Along with their co-authors, the pair published a paper earlier this year4 describing an SCS implant that can be rolled up to less than 2 millimetres in diameter. But when air is pumped into the microfluidic channels of the device using a syringe, it unfurls to a width of 12 millimetres inside the body. Dubbed MI-SCS by the authors, the novel implant has the advantages of a lead-type device in that it can be easily threaded into position in a patient under local anaesthetic, but it also has the advantages of a paddle-type device in that it can provide electrical stimulation over a wider area and is less likely to slip out of place.
The authors were able to fabricate incredibly thin electrodes using photolithography and soft lithography, methods for printing patterns on to extremely thin materials. And to prevent rejection by the body, the device is made entirely from biocompatible substances such as parylene-C, silicone, polyethylene, polyimide and gold.
“We went through different iterations of different methods to reach the right shape for the unrolling,” says Barone. “Then the challenge was how to roll it to reach the dimension of the cylindrical device, then to unroll to reach the dimension of a paddle device.” In terms of making the device pliable enough to roll and unroll, he says that the engineering background of team members Proctor and George Malliaras was invaluable, and made for smooth progress when it came to creating flexible electronics. “That was the easiest bit,” he says. “The rest was challenging.”

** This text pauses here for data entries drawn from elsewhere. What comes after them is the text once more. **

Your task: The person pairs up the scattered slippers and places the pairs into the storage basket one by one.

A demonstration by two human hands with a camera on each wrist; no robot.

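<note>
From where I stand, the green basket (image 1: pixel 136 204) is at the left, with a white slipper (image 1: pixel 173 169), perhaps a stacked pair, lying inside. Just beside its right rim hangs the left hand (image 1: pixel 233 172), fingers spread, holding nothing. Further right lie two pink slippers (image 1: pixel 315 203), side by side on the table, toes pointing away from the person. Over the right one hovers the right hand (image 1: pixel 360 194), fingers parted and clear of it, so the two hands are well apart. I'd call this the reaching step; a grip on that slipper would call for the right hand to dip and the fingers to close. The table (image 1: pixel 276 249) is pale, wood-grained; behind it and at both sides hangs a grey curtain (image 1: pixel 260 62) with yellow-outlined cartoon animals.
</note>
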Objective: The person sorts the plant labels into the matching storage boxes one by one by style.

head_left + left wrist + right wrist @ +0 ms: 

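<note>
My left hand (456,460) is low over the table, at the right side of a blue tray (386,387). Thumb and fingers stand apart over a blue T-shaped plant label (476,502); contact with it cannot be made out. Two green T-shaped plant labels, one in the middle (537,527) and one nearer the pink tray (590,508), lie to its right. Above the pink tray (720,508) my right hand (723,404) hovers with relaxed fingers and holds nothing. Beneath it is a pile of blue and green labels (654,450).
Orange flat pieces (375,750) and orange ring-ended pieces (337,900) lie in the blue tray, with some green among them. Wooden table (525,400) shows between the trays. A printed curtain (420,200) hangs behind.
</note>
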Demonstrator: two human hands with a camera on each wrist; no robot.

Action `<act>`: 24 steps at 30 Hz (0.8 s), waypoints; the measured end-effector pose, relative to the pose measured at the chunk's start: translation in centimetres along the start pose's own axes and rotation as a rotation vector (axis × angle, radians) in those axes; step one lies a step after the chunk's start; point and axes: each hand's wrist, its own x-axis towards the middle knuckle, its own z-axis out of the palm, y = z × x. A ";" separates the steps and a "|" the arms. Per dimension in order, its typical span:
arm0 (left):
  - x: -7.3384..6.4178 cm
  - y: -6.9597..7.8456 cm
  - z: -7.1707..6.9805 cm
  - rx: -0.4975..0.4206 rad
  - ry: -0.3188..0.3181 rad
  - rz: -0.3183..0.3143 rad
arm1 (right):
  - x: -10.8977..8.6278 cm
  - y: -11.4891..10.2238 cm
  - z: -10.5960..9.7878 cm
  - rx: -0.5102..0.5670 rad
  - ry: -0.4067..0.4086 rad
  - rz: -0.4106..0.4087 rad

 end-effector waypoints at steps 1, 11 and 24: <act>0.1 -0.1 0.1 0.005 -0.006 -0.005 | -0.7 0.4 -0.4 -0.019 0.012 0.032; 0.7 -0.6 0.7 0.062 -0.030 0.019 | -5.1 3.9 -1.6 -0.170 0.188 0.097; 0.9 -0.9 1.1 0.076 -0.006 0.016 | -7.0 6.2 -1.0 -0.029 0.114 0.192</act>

So far, the team has successfully implanted MI-SCS into cadavers, but Barone says the next big step will be to test the system in large animals, and then in humans in around three years’ time. It could be ready for market in as soon as five years.
The lab has got the full range: We've got biologists, neuroscientists, engineers, physicists, computer scientists...
Barone thinks that his multidisciplinary background has been an important contributor to his work on MI-SCS. He gained a medical degree specialising in neurosurgery, then went on to do a PhD in neuroscience and neuroprosthetics, before studying electrical engineering as a postdoctoral researcher, which is when he met Proctor. He thinks that being in contact with people from various disciplines is a key driver of innovation. “The Bioelectronic lab I co-lead with Prof. Malliaras has got the full range: we’ve got biologists, neuroscientists, engineers, physicists, computer scientists…,” he says, adding that integrating the knowledge from different fields is the key to coming up with new concepts. “Otherwise, single fields reach their limits. It’s about talking to each other. Being more multidisciplinary means really working together, rather than just asking for an opinion.”
Holmes, D. The pain drain. Nature 2016;535:S2–S3.
Interview with Damiano Giuseppe Barone, October 2021.
Proctor, CM et al. Electrophoretic drug delivery for seizure control. Sci Adv. 2018;4: eaau1291.
Woodington BJ, et al. Electronics with shape actuation for minimally invasive spinal cord stimulation. Sci Adv. 2021;7:eabg7833.